International Mine Water Association – IMWA
- Established: 1979
- Founder: Prof. Dr. Rafael Fernandez-Rubio, Spain
- Type: Professional association
- Headquarters: Wendelstein, Germany
- Region served: Worldwide
- Services: Journal, Congresses
- Membership: 781
- Key people: Prof. Dr. Christian Wolkersdorfer (President); Dr. Michael Paul (Vice President); Prof Qiang Wu (Vice President); Dr. Lotta Sartz (General Secretary); Dr. Bob Kleinmann (Editor-in-chief); Dr. Alison Turner (Treasurer)
- Website: www.IMWA.info

= International Mine Water Association =

Scientific organization

The International Mine Water Association (IMWA) is the first scientific-technical association worldwide dedicated to mine water related topics. Its peer-reviewed journal is Mine Water and the Environment.

== History ==

IMWA was founded in 1979 in Granada, Spain, due to the steadily increasing problems related to water in the mining sector. Back then, the main focus of the association was on safety issues of water in mining. Over the years the focal point changed to more environmental issues. Since its conception, IMWA aimed to promote contacts between researchers, mine operators, consultants, and students. For this purpose, IMWA organizes congresses every three years and, in the years in between, symposia are held. In 2014, about 250 delegates from 40 nations attended the 12th IMWA Congress in Xuzhou (徐州), China.

== Publications ==

Since 1982, the IMWA has published the Journal of the International Mine Water Association which was later (1994) renamed Mine Water and the Environment. Today, the Journal is available electronically (ISSN 1616-1068) and in printed form (ISSN 1025-9112) from Springer-Nature, (Heidelberg, Germany). Since 2010, it is listed in the Science Citation Index Expanded and is dispatched quarterly (March, June, September and December) to more than 1,000 subscribers worldwide. Its electronic articles are requested several thousands of times per month.

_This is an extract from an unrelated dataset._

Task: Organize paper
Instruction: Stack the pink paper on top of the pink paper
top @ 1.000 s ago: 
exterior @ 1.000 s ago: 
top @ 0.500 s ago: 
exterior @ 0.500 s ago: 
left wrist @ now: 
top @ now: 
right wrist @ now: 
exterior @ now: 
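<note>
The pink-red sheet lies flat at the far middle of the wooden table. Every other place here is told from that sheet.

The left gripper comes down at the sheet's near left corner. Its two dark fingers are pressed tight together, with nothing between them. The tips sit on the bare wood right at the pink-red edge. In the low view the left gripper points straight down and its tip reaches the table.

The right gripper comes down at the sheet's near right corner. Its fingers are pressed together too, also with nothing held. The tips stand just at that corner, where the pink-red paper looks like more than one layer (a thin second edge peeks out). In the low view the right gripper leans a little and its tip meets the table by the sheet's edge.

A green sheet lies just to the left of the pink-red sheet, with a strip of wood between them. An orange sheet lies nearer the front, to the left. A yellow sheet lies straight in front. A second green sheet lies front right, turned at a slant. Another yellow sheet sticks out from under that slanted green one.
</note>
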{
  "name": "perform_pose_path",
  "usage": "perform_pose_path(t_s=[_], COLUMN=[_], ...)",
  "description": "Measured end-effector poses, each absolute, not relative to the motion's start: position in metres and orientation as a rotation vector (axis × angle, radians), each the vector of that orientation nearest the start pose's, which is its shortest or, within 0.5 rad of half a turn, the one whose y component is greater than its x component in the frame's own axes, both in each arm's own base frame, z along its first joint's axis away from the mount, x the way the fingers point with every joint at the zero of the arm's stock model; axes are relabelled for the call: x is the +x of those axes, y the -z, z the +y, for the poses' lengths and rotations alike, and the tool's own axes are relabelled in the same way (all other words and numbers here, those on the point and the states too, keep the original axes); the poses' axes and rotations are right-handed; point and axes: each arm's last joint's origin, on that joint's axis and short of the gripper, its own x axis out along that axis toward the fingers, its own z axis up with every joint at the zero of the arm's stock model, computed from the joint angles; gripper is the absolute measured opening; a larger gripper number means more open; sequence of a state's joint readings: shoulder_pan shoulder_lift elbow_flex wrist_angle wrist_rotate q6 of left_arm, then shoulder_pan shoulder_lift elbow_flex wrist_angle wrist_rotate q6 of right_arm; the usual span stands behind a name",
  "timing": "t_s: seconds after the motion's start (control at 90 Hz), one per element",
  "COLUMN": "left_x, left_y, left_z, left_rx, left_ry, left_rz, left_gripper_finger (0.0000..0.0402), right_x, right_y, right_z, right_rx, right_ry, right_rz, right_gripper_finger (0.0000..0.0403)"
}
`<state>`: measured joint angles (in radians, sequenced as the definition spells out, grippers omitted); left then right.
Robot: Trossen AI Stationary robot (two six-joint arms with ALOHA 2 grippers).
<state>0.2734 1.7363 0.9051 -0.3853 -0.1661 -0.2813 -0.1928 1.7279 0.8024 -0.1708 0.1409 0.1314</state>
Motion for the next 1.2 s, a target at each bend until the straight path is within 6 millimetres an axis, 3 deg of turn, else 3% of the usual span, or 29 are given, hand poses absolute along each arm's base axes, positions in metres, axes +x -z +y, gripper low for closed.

Furthermore, the book series Mining and the Environment was launched in 2008 (Springer) with the first volume being devoted to mine water management and tracer tests and the second volume focusing on acidic pit lakes.

== Congresses and symposia ==

Since its formation, IMWA has held 14 congresses and a number of symposia, all of which were organized by the respective local IMWA host:

- Budapest, Hungary 1982 (1st Congress)
- Granada, Spain 1985 (2nd Congress)
- Nottingham, UK 1986
- Katowice, Poland 1987
- Melbourne, Australia 1988 (3rd Congress)
- Lisbon, Portugal 1990
- Ljubljana•Pörtschach, Slovenia•Austria 1991 (4th Congress)
- Chililabombwe, Zambia 1993
- Nottingham, UK 1994 (5th Congress)
- Denver, USA 1995
- Portorož, Slovenia 1996
- Bled, Slovenia 1997 (6th Congress)
- Johannesburg, South Africa 1998
- Seville, Spain 1999
- Kattowice, Poland 2000 (7th Congress)
- Belo Horizonte, Brazil 2001
- Freiberg, Germany 2002
- Johannesburg, South Africa 2003 (8th Congress)
- Newcastle, UK 2004
- Oviedo, Spain 2005 (9th Congress)
- St. Louis, USA 2006
- Cagliari, Italy 2007
- Carlsbad, Czech Republic 2008 (10th Congress)
- Pretoria, South Africa 2009
- Cape Breton, Canada 2010
- Aachen, Germany 2011 (11th Congress)
- Bunbury, Western Australia 2012
- Golden, Colorado, USA 2013
- Xuzhou, China 2014 (12th Congress)
- Santiago, Chile 2015
- Leipzig, Germany 2016
- Rauha/Lappeenranta, Finland 2017 (13th Congress)
- Johannesburg, South Africa 2018
- Perm, Russia 2019
- 2020 (postponed due to coronavirus)
- Cardiff, Wales 2021 (online due to coronavirus) (14th Congress)
- Christchurch, New Zealand 2022
- Newport, Wales, UK 2023

- Morgantown, West Virginia, US 2024
- Braga, Portugal, 2025

== Members ==

In 2013 the International Mine Water Association records 851 individual including 66 corporate members from 40 Nations with two local groups in Europe (PADRE) and North America, respectively. Since 1997 membership of the association grew steadily from 70 members to today's numbers; mainly based on the increasing importance of water and its environmental aspects in mining. Most members of IMWA are registered in North America, followed by Europe, South Africa and Australia.